Eskiden bir ay öncesinden biletler alınır, sonra oyuna gidilirdi. İnsanın İstanbul gibi büyük bir kentte bir ay sonrasını planlaması çok zor. Dolayısiyle benim gibi Anadolu Yakası'nda oturan biri için tiyatroya gitmek bayağı bir meseleydi. Şimdi bu işler çok kolaylaştı. Biletinizi internetten alabiliyorsunuz. Bu yıl işi biraz daha geliştirmişler: Aldığınız bileti başka bir oyuna devredebiliyorsunuz. İşte böyle ... Fazla düşünüp taşınmaya gerek yok. Biletinizi alıyorsunuz. Gidemeyecek gibiyseniz, biletinizi başka bir oyuna devrediyorsunuz.

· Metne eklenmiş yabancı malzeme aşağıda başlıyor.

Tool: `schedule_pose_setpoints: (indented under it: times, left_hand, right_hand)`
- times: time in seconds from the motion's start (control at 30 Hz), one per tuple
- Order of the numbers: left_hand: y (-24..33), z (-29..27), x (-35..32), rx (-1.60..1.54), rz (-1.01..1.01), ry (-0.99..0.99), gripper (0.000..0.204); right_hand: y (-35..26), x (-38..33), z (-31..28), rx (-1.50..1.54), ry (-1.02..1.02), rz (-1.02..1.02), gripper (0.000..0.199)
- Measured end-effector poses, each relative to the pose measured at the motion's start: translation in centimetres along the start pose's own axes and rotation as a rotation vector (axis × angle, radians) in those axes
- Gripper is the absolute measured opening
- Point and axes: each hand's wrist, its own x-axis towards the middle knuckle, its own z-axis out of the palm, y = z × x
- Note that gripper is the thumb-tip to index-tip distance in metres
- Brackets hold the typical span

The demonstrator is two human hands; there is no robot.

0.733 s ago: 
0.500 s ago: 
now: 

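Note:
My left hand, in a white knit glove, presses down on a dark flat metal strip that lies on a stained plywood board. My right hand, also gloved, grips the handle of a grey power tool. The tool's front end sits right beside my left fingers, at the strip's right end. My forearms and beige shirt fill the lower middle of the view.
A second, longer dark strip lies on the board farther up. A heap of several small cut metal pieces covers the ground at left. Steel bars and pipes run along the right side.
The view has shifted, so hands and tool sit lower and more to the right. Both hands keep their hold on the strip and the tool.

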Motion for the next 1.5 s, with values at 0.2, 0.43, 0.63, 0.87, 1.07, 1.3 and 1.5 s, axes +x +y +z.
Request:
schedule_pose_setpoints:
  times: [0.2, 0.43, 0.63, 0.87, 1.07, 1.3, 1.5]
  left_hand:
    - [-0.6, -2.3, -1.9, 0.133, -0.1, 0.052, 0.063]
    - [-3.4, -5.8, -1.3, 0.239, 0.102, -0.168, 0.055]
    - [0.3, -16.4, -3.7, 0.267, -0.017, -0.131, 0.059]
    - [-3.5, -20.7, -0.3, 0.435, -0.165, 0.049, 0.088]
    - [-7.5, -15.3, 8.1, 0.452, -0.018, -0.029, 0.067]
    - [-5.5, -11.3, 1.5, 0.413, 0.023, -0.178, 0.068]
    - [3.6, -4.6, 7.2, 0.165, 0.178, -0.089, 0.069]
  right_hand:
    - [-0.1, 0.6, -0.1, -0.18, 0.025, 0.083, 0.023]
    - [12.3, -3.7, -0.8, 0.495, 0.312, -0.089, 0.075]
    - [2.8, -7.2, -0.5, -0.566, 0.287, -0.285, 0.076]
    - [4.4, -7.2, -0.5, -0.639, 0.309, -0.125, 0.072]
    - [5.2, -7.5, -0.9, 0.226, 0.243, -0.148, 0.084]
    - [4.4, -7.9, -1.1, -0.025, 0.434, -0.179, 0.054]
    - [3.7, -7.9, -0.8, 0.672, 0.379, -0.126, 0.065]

Şimdi gelelim Amadeus'a . Daha önce Amadeus filmini izlemiştim, hem de bir kaç kez. Filminde, sinemanın tüm olanakları kullanıldığından müthiş bir görsellik var. Kısacası görsel ve işitsel bir sinema şöleni Amadeus filmi. Bu görkemlilik içinde öykü çoğu kez arka planlara düşüyor. Tiyatro oyununda ise sapsade bir dekor içinde 'bir insanın içindeki ışık nasıl söndürülür' teması müthiş dramatik bir biçimde gözler önüne seriliyor.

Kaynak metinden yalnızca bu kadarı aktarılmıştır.